Driving in to Flint on a bus and a prayer

It wasn’t “new job” anxiety I felt when my wife Jenn pulled out of our driveway to drive me to the Greyhound station in Grand Rapids. I told her I was a little nervous, but the anxiety came from a different place – that inward feeling of anxiousness that is the body’s response to a state of unknowing. As the story of the Exodus indicates, even the Hebrew slaves got angry at Moses for liberating them from slavery when faced with the possibility of hunger, violence, and “living on a prayer.

But the Bible is all about taking leaps of faith, or what psychologists might identify as healthy risks. My anxiety stems from not knowing whether my mission to go home is truly Spirit lead or a misguided political action. I think the truth will be known soon.. Perhaps it is not being mistaken that creates the most anxiety. Perhaps, it is finding out that such absurd interpretation of the gospel such as traveling across the state to do ministry is in fact Spirit led. That makes it a little more difficult to consider easy ways out of any binds of faith that I find myself experiencing.

The idea to come to Flint to serve others certainly reflects political as well as spiritual thinking. The question to ask, rather, is whether the ministry leading is reflective of the politics of Jesus, or the patronizing politics of using folks on the margin to make a point. The politics of Jesus, to paraphrase John Howard Yoder, reflects the ethics of Jesus through the emptying of privilege to serve others. The politically loaded error of patronizing the poor is easily recognizable – it is the attempt to win arguments with political enemies by yelling about how Jesus wants us to feed and house and clothe people while not actually doing it. We try to shame others we disagree with spiritually or politically by reminding them of all the things that Jesus tells us to do for people on the margins, without sacrificing our own means to do so.

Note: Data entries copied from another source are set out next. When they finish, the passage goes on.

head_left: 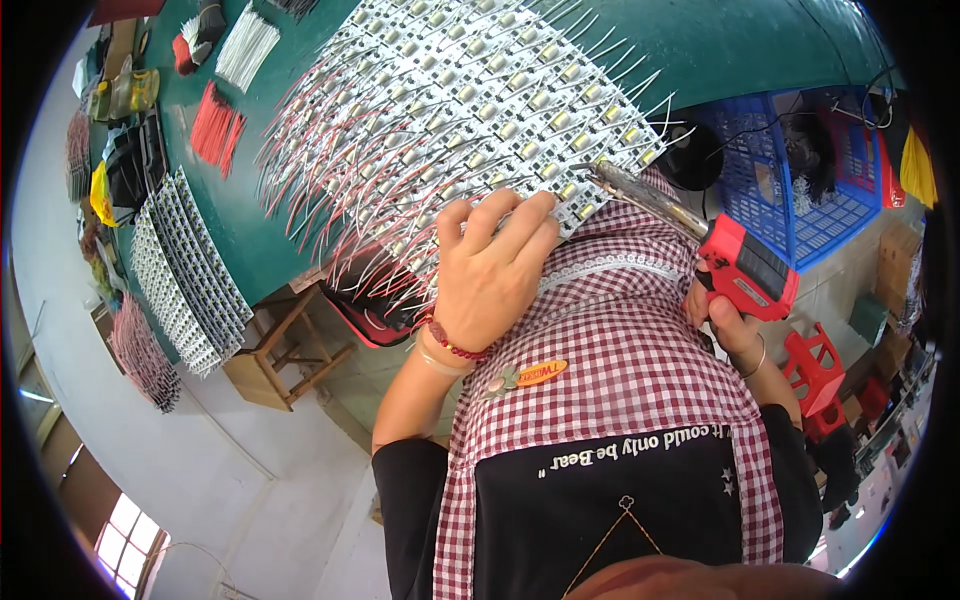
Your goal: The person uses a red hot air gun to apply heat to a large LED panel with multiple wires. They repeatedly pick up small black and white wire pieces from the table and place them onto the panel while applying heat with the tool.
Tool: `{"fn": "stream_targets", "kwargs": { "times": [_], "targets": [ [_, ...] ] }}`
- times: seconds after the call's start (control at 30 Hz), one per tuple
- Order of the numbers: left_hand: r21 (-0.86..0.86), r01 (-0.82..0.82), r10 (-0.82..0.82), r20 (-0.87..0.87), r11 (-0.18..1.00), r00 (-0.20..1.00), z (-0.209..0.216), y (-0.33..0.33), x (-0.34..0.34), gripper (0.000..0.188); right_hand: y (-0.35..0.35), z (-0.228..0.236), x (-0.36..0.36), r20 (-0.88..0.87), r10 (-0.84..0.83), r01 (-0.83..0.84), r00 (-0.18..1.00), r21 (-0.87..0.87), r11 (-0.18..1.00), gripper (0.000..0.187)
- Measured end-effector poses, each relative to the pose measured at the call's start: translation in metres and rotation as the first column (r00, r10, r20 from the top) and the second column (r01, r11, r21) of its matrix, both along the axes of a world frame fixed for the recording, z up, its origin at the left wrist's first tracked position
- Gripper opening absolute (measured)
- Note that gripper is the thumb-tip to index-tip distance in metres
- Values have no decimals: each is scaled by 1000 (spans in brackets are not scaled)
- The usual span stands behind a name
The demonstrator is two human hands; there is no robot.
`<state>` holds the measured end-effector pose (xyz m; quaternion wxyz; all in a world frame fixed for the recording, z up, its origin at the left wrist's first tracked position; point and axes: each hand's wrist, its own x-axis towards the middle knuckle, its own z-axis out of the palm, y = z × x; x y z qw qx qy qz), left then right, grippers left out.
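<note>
A large white panel of small circuit boards (500, 110) lies at the table's near edge, with rows of yellowish components. Red and white wires (340, 200) bristle from its left side, and pale wires stand along its right edge. My left hand (497, 262) rests at the panel's near edge, fingers curled together onto it; the thumb and anything pinched are hidden. A red and black soldering gun (748, 268) is gripped by its handle in my right hand (735, 325). Its long metal tip reaches the panel's lower right corner, a little right of my left fingertips.
On the green table (270, 240) lie bundles of red wires (216, 130) and white wires (247, 48). More wired board panels (190, 275) sit at the left. A blue plastic basket (830, 225) stands right, beyond a red stool (812, 370). A wooden stool (290, 350) stands below the table.
</note>
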<state>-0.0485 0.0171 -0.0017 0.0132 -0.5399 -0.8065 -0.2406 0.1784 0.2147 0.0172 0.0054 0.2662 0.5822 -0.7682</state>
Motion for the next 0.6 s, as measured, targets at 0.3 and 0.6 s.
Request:
{"fn": "stream_targets", "kwargs": {
  "times": [0.3, 0.6],
  "targets": [
    [321, -351, 309, 176, 880, 935, 12, -28, 0, 22, 1, -3, 5, -20, -24, 23, 1000, -21, 1000, 50],
    [181, -68, 40, 154, 981, 987, -7, -18, 37, 19, -2, -3, -18, -121, -61, 60, 991, -15, 998, 54]
  ]
}}
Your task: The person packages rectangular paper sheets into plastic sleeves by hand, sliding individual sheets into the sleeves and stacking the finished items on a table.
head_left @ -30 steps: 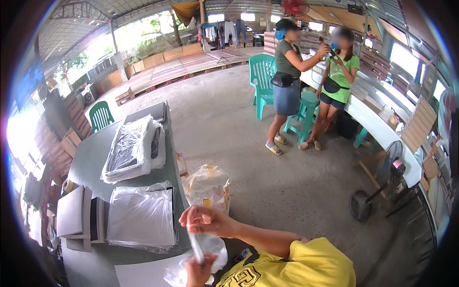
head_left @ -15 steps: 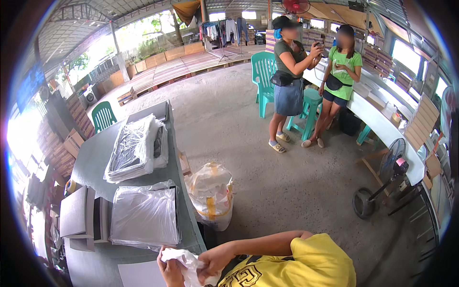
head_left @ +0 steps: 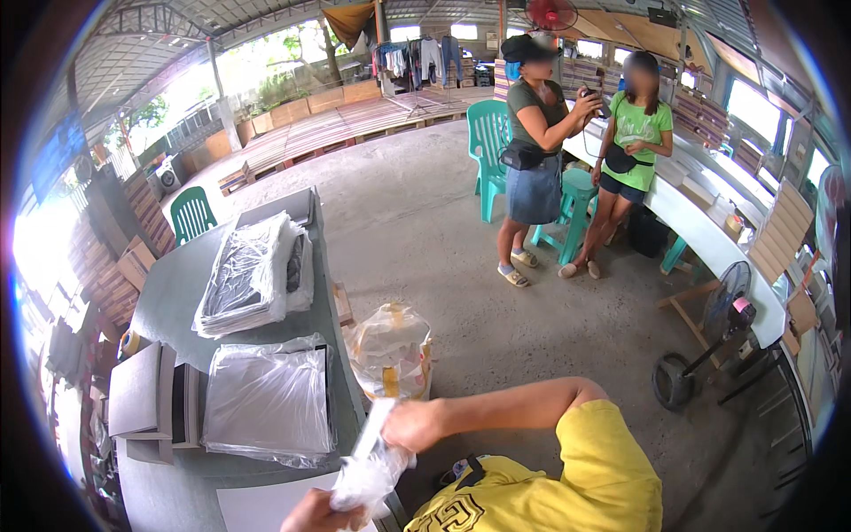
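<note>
A crumpled, translucent white piece of thin plastic (head_left: 370,468) is stretched between my two hands, over the table's near right edge. My left hand (head_left: 321,512), low in the view, grips its lower end with curled fingers. Higher up and to the right, my right hand (head_left: 413,427) is closed on the upper end. Under the plastic lies a white flat sheet (head_left: 266,510) on the table. Just beyond my hands sits a dark flat item wrapped in clear plastic (head_left: 266,399).
The grey-green table (head_left: 182,310) also bears a stack of plastic-wrapped flat pieces (head_left: 248,275) and grey boards (head_left: 140,395). Beside it stands a taped white sack (head_left: 390,350). Two people (head_left: 532,133) stand across the floor near green chairs (head_left: 487,146). A fan (head_left: 729,297) stands at right.
My right hand has moved up and right, and my left hand down. The plastic, bunched before, is now drawn out between them.
</note>
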A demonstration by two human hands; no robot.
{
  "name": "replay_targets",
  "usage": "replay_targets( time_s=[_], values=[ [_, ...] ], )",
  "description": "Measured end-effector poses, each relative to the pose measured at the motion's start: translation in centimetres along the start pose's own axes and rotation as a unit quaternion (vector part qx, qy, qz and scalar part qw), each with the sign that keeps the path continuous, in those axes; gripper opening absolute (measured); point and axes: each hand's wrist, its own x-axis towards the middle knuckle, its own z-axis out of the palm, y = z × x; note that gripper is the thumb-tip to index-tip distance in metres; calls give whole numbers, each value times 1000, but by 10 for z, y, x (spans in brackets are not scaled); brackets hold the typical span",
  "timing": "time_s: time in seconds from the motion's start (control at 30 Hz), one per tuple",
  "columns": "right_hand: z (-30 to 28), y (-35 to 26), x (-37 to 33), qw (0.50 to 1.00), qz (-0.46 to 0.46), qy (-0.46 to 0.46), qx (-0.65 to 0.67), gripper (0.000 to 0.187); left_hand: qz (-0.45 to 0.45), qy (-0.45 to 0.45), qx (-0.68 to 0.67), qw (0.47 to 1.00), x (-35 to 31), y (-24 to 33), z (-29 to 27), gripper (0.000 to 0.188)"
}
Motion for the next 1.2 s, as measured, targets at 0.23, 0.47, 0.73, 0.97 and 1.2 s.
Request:
replay_targets(
  time_s=[0.23,0.47,0.73,0.97,1.2],
  values=[
    [-66,-49,-29,900,-159,-213,346,34,225,224,685,655,20,4,-28,21],
    [-20,19,8,950,123,57,-279,20,90,20,676,731,3,9,33,35],
    [18,2,15,887,76,1,-455,21,18,257,804,535,-3,5,-6,49],
    [-15,-21,5,950,-22,-159,-269,18,116,320,814,470,-6,-25,-63,19],
    [-75,11,11,961,-157,210,84,13,-77,177,715,671,0,-21,-15,36]
  ],
)
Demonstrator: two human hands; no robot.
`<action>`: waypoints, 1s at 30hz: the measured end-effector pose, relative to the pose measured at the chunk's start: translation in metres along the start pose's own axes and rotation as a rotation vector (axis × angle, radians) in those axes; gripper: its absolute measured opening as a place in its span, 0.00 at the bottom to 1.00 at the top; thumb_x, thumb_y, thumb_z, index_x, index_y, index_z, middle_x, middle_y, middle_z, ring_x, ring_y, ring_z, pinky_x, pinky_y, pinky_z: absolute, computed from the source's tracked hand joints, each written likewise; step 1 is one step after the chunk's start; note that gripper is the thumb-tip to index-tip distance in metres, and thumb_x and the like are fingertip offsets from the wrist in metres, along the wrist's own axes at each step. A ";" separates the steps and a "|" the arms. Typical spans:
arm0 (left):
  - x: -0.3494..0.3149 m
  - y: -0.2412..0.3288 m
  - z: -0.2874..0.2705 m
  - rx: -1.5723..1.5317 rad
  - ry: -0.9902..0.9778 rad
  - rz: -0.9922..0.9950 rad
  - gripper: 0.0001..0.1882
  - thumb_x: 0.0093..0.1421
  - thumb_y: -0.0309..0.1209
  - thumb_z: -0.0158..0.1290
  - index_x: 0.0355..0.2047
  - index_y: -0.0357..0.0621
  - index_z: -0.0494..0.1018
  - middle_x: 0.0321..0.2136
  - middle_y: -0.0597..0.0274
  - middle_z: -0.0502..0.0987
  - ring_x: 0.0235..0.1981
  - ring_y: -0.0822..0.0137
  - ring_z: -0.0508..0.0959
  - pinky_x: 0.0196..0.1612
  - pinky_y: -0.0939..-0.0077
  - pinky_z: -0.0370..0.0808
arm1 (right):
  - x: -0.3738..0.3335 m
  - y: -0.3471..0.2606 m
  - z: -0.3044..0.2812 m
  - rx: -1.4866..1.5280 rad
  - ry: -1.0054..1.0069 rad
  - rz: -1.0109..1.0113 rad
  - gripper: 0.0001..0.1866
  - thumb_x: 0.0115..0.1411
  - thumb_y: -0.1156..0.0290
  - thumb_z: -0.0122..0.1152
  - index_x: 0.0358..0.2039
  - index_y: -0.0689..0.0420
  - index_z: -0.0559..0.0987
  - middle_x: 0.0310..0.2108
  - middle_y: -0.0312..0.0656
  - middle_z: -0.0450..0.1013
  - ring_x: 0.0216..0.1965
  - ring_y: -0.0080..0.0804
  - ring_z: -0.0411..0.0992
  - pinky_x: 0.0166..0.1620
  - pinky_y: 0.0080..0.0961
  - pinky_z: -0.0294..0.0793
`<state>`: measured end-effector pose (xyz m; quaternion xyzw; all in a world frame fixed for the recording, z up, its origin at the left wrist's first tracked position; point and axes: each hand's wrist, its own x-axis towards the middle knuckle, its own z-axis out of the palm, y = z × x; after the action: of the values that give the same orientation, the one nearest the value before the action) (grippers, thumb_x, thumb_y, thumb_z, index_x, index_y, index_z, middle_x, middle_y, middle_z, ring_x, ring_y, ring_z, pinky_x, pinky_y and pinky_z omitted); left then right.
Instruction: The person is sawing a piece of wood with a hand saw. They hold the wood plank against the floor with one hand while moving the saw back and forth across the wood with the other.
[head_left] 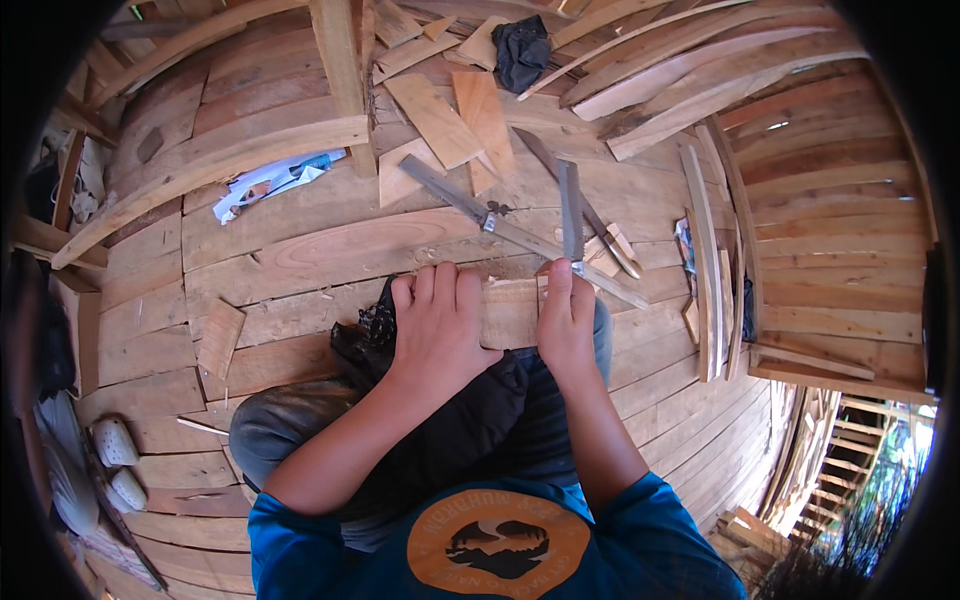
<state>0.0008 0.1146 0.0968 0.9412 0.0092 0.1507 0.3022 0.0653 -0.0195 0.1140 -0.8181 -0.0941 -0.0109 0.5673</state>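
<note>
In the head view, my left grip (437,325) is closed on the left end of a pale wooden block (510,318), just right of the middle of the frame; my right grip (566,318) is closed at its other end. My hands cover both ends, and most of my right fingers are hidden. A toothed grey blade (571,210) rises just beyond my right thumb; its lower end is hard to make out, and I can't tell whether I touch it. It overlaps a long metal strip (440,188), with a dark knife (590,215) beside them. Black cloth (455,415) lies across my lap, partly under my left forearm.

I sit on a plank floor (310,250) with shavings near the block. Offcut boards (435,120) lie at upper centre, a crumpled wrapper (285,180) at upper left, white clogs (115,442) at lower left. A slatted wooden panel (840,230) fills the right; the fisheye's dark rim cuts off the edges.
</note>
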 end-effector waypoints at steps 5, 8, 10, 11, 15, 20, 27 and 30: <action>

The politics of Jesus indicate that we should not only feed the hungry or visit the prisoner and shelter the homeless. The gospel is relational. We are called to serve others, and walk with them in the struggle to mend brokenness. It is indeed a broken world, and Jesus calls us not to salve the world’s problems – as they will always be with us. I believe Jesus calls us to respond to the world’s problems with mercy and grace, and offer an alternative way of living amidst the brokenness by offering community within the kingdom of God.

The politics of patronizing “the other” makes a point of establishing relationships with the powerful and privileged persons of a community, often at the expense or exclusion of the very people we say we want to help. The politics of patronizing the poor is running for office to have political power, and using the stories of the poor to get you elected to that position of power. The gospel might be handed down from on high, but it is made known and identified as truth from the ground up, and, through the truth of the cross. There is no political power in the cross, only servanthood, and the voluntary sacrificing of privilege through which all can be liberated from brokenness and sin.

Sin is not evident in wanting to help folks on the margins. Sin is manipulating others to make sure that it gets done. In fact, the more we come to know sin and brokenness through Jesus and the story of the cross – we come to realize that it is us with privilege and means of gathering wealth that are ultimately going to be ministered to. Tomorrow morning, church begins.